If you want to reduce the need for watering or capture and store storm or greywater, dig a moat 25-45 cm deep at the perimeter of the circle and use this soil to help build the gently sloping mound and to construct a berm around the outer circle to hold water in the mulch basin. Fill the moat with branches, small logs and cover with woodchips.
Shift soil to fungal dominance

Fruit trees prefer a fungally dominant soil. Trees roots partner with fungal mycorrhizae to share nutrients. To shift to fungal dominance, mulch deeply with woodchips and ideally introduce some native soil collected from around a mature apple tree or a forest. If you’re preparing the soil a year in advance, grow a cover crop. Michael Philips, author of The Holistic Orchard and Mycorrhizal Planet, recommends Red or Crimson Clover as a cover crop as they have a stronger affinity for mycorrhizal fungi. Finally, you want to spread woody mulch everywhere to feed the fungi in the soil.
Plant the fruit tree

Robert Kourik has an excellent article on planting fruit trees. With his technique, you build the mound as you plant, offsetting the need to dig a hole. Stake the tree only if needed, on the side of the worst summer winds. Position graft knob facing north (to protect the graft with the tree’s shade).
Buying fruit trees
Avoid buying potted trees from conventional nurseries and big box stores, they’re grown on unknown rootstocks and sourced from places like Oregon.
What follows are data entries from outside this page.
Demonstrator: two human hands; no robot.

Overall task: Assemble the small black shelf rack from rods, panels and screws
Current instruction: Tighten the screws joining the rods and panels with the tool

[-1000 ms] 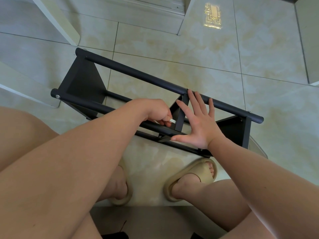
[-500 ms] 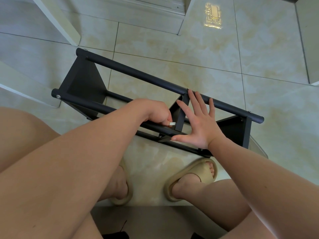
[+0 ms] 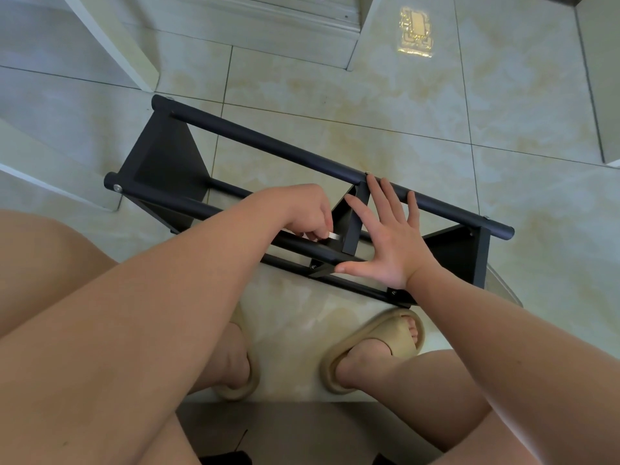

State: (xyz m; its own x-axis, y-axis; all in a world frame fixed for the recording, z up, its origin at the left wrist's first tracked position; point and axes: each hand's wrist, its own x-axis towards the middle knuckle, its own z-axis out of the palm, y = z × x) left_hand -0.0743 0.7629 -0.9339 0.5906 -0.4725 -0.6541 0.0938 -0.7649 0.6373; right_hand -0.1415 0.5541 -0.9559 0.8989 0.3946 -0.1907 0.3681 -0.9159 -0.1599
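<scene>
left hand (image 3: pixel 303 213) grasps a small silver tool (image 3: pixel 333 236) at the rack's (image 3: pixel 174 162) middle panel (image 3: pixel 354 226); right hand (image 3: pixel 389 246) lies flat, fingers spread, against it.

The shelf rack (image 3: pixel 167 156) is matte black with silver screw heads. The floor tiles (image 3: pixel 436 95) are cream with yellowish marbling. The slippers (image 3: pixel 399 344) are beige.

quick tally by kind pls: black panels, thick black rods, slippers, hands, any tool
black panels: 3
thick black rods: 2
beige slippers: 2
hands, left hand and right hand: 2
silver tool, in the left hand's grip: 1
total: 10
</scene>
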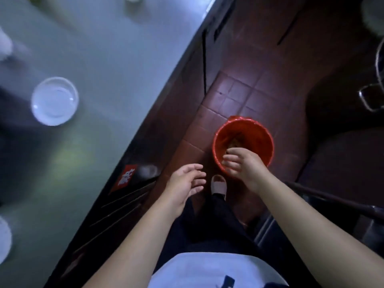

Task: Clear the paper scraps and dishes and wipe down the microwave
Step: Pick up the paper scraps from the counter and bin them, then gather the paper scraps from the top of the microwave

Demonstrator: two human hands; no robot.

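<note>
A red bin [259,138] lined with a red bag stands on the tiled floor, with brownish scraps inside. My right hand [243,163] hangs over its near rim, fingers loosely spread and holding nothing. To the left of the bin, my left hand [185,181] is over the floor with relaxed, empty fingers. A clear glass bowl [55,100] sits on the pale countertop [116,65] at the left. The microwave is not in view.
The counter's dark edge and cabinet fronts [133,183] run diagonally beside my legs. A white dish edge [4,238] shows at the far left. My slippered foot [218,183] is beside the bin. Metal racks [372,98] stand at the right.
</note>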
Instead, buy locally grafted fruit trees (ideally 1 year old whips), carefully choosing your rootstock. The trees will adapt better to local conditions and will be more resilient if left to grown in their natural form, with a bit of training.
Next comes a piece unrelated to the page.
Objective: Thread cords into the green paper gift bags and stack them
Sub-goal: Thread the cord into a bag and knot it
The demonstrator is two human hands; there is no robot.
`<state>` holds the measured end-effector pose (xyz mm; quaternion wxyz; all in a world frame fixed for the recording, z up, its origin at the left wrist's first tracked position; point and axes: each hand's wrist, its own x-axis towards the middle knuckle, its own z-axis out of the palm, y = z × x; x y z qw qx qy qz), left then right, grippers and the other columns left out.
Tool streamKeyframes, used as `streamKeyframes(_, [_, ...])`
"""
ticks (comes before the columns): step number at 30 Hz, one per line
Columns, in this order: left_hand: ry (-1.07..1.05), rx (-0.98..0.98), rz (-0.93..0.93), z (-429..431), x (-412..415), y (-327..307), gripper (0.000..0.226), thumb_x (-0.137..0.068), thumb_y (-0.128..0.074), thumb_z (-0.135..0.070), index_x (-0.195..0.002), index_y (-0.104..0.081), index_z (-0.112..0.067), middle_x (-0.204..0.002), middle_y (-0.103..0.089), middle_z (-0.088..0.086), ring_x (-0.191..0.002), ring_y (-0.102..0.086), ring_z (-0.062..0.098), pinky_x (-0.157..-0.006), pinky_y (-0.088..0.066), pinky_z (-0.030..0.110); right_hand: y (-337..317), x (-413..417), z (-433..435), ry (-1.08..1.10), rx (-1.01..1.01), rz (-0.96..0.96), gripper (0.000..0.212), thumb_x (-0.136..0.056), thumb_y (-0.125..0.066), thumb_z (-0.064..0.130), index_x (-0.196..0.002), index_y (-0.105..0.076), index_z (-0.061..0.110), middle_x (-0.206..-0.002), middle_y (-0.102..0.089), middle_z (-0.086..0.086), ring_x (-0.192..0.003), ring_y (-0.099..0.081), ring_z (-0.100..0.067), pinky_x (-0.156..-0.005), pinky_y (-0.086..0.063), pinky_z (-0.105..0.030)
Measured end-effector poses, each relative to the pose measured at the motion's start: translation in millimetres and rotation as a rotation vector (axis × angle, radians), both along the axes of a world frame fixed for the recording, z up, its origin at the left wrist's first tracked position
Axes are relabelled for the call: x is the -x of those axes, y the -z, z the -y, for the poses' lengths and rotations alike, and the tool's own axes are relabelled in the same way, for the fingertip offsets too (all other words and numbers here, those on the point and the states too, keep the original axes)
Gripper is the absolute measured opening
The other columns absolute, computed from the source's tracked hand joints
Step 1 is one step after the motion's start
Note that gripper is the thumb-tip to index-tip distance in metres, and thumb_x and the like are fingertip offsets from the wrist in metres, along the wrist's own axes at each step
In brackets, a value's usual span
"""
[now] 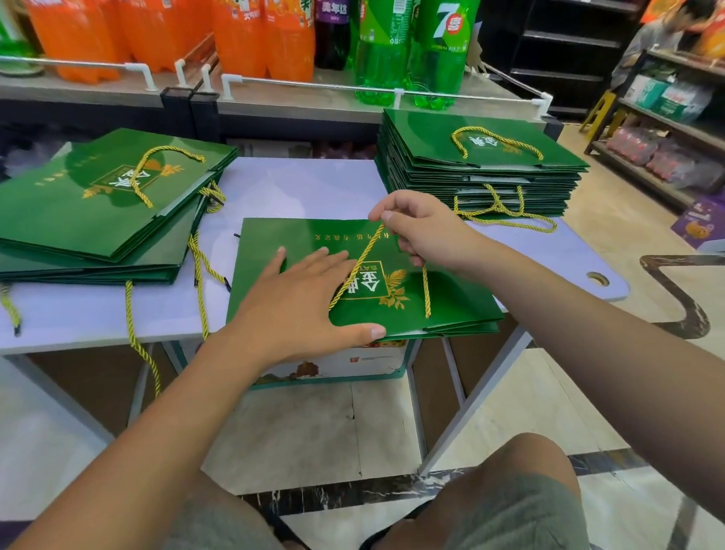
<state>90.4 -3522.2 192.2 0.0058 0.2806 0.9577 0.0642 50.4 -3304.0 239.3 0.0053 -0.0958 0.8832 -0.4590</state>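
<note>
A flat green paper gift bag (454, 300) lies at the front edge of the pale table (301, 184), its near side overhanging. My left hand (298, 301) presses flat on the bag's left half, fingers straight. My right hand (424, 228) hovers over the bag's far part and pinches a yellow twisted cord (358, 268) that runs down to the bag's near edge as a loop. A tall neat stack of green bags (486, 165) with cords sits at the back right. A looser pile of green bags (74, 210) with dangling cords lies at the left.
A shelf rail (306, 84) with large orange and green soda bottles (442, 38) runs behind the table. A carton (341, 363) sits under the table. Dark store shelving (682, 119) stands at the right, and a person sits far back right. My knees are below.
</note>
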Motion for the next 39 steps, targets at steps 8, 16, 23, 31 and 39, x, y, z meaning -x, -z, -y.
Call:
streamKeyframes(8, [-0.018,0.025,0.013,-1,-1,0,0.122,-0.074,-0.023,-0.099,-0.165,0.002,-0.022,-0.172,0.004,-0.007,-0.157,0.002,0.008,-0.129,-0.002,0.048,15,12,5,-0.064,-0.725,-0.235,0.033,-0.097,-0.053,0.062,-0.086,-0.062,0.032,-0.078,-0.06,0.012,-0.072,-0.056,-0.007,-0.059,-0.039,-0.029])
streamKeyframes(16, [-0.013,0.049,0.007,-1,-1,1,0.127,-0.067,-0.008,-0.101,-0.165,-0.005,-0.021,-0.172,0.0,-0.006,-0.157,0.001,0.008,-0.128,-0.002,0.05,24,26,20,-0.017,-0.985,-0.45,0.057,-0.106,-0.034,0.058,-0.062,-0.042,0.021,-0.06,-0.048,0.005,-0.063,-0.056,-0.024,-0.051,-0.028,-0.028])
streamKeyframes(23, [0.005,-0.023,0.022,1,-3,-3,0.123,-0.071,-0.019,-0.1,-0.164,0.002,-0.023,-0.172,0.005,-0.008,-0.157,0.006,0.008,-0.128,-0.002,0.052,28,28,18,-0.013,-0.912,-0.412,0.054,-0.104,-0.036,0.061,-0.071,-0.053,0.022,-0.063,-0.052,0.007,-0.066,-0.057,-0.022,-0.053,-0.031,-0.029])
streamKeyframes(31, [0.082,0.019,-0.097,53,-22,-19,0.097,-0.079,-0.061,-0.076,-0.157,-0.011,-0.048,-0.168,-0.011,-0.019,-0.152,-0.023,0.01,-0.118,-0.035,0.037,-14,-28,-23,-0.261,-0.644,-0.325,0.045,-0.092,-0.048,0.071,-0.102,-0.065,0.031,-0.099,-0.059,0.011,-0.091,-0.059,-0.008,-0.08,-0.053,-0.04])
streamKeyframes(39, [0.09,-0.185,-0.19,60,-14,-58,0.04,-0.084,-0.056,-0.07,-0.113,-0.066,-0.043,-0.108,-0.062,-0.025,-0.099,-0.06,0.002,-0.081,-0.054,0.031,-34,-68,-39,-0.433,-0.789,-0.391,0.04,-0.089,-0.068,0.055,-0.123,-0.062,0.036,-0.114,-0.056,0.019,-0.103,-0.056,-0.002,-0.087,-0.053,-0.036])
Rootstock choices for Southern Ontario
Recommended by Patrick Prior, a local supplier who does all his own grafting.
“Our first choice of rootstock are M111 EMLA and M106 EMLA. These produce trees in the larger range of semi dwarf. For those who want a full dwarfing rootstock, Bud 9 is the best choice. Avoid M9, M27, G41, M26.
M111 EMLA
- Excellent cold hardiness (to zone 4)
- Excellent root anchoring, so no staking is needed.
- Excellent disease resistance.
- Tolerates all soil conditions including heavy clay, but as any apple trees, will perform best in Sandy loam soils.
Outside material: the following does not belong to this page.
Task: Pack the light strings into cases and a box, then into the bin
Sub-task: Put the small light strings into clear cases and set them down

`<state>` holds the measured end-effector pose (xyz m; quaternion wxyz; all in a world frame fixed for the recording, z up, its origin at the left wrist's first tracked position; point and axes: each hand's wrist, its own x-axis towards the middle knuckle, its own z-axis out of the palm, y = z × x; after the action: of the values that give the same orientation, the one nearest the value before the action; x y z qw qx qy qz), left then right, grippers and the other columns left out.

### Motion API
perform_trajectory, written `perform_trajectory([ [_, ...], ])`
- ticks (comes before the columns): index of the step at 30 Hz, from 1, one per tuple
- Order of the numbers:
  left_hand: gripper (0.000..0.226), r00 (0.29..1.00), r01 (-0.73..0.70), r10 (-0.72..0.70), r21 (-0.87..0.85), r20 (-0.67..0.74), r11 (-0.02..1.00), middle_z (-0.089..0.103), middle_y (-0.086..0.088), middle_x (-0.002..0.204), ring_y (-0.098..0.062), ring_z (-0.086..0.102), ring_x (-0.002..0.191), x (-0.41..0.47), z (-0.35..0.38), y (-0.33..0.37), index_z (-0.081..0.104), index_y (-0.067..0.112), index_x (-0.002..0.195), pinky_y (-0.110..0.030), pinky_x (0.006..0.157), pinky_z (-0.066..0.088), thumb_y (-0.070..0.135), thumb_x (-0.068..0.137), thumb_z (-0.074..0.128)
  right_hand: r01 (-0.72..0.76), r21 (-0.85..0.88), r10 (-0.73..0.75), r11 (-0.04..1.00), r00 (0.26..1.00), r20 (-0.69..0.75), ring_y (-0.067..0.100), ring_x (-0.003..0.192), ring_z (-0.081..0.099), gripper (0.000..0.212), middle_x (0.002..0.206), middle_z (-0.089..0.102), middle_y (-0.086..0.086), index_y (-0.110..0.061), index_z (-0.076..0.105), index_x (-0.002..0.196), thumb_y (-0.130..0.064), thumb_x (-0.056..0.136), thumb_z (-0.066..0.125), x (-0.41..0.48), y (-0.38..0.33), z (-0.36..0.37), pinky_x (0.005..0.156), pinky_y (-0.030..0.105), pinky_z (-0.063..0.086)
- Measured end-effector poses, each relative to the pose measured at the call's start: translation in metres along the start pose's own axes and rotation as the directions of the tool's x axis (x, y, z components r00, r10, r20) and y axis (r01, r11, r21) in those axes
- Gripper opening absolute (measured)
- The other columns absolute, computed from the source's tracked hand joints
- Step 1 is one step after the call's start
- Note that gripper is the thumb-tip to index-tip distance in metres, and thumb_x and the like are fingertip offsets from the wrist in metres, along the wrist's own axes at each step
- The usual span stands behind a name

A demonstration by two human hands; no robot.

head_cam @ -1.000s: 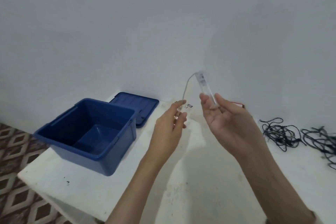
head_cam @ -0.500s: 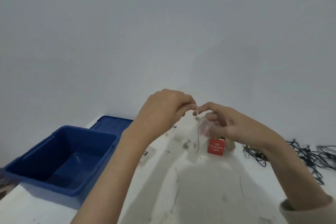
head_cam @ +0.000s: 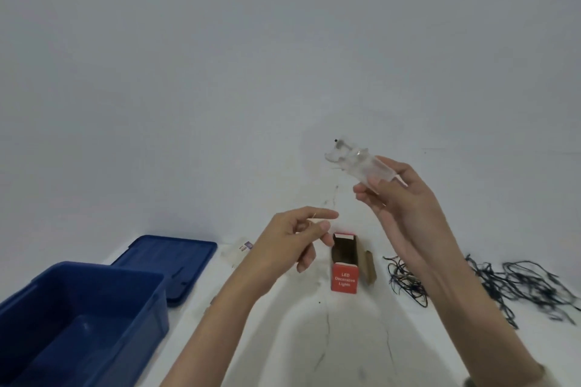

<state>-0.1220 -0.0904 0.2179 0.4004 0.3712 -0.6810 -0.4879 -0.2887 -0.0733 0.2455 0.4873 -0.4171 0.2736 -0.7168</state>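
Head view: blue bin (head_cam: 144, 317) nearest, lower left on white surface (head_cam: 345, 349), open-topped. Left hand (head_cam: 298, 239) mid-air, thumb and index fingers pinching fine wire (head_cam: 312, 219). Red box (head_cam: 344, 276) beyond it, upright, flaps open. Dark light strings (head_cam: 534, 286) heaped right of box, apart from it. Bin lid (head_cam: 176, 258) behind bin. Right hand (head_cam: 405, 207) raised, fingers gripping clear case (head_cam: 361, 163).

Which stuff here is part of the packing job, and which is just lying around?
Job: clear case in right hand; fine wire pinched by left hand; open red box; dark light strings; blue bin.
Lying about: bin lid, flat behind the bin; small clear packet beside it, role unclear.
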Motion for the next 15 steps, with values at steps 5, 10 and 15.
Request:
perform_trajectory([
  [5,0.016,0.997,0.058,-0.057,-0.018,0.060,0.998,0.058,0.003,0.067,-0.008,0.040,0.040,0.001,0.012,0.013,0.066,0.016,0.105,-0.017,0.041,0.033,0.017,0.093,0.055,0.042,0.012,-0.041,0.999,0.994,-0.105,0.017,0.064,0.064,0.018,0.073,0.066,0.006,-0.010,0.056,0.094,0.004,0.083,0.059,0.005,-0.011,0.000,0.064,0.021,0.053],
  [10,0.016,0.999,0.040,-0.041,0.079,0.014,0.996,0.059,0.008,0.055,-0.007,0.040,0.047,0.002,0.015,0.021,0.061,0.030,0.108,-0.018,0.045,0.033,0.027,0.094,0.053,0.127,-0.131,-0.152,0.983,0.967,-0.206,0.022,0.083,0.065,0.021,0.085,0.069,0.002,-0.017,0.057,0.095,-0.001,0.084,0.061,0.007,-0.024,-0.010,0.079,0.028,0.053],
  [15,0.019,1.000,0.020,-0.023,0.117,0.018,0.993,0.058,0.007,0.048,-0.005,0.058,0.058,0.003,0.016,0.028,0.069,0.016,0.094,-0.012,0.058,0.047,0.020,0.095,0.051,0.223,-0.043,-0.227,0.974,0.945,-0.235,0.029,0.087,0.069,0.022,0.100,0.067,0.018,-0.012,0.052,0.098,0.007,0.087,0.056,0.009,-0.036,-0.017,0.089,0.035,0.054],
])
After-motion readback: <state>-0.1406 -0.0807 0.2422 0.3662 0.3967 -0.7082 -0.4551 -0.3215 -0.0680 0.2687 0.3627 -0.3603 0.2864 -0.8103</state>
- Tolerates draught conditions better than any other rootstock.
- Excellent grafting compatibility with most apple cultivars.
- Tolerates heavy pruning if you want to keep the tree smaller.
- Excellent life expectancy (70-90 years).
M106
- Excellent cold hardiness (to zone 4)
- Excellent root anchoring, so no staking is needed.
- Good disease resistance.
- Slightly smaller than M111.
- Performs best in Sandy loam soils: avoid planting in wet or clay soils
- Doesn’t tolerate draught conditions as well as M111.
- Excellent grafting compatibility.
- Tolerates heavy pruning if you want to keep the tree smaller.
- Excellent life expectancy (70-80 years).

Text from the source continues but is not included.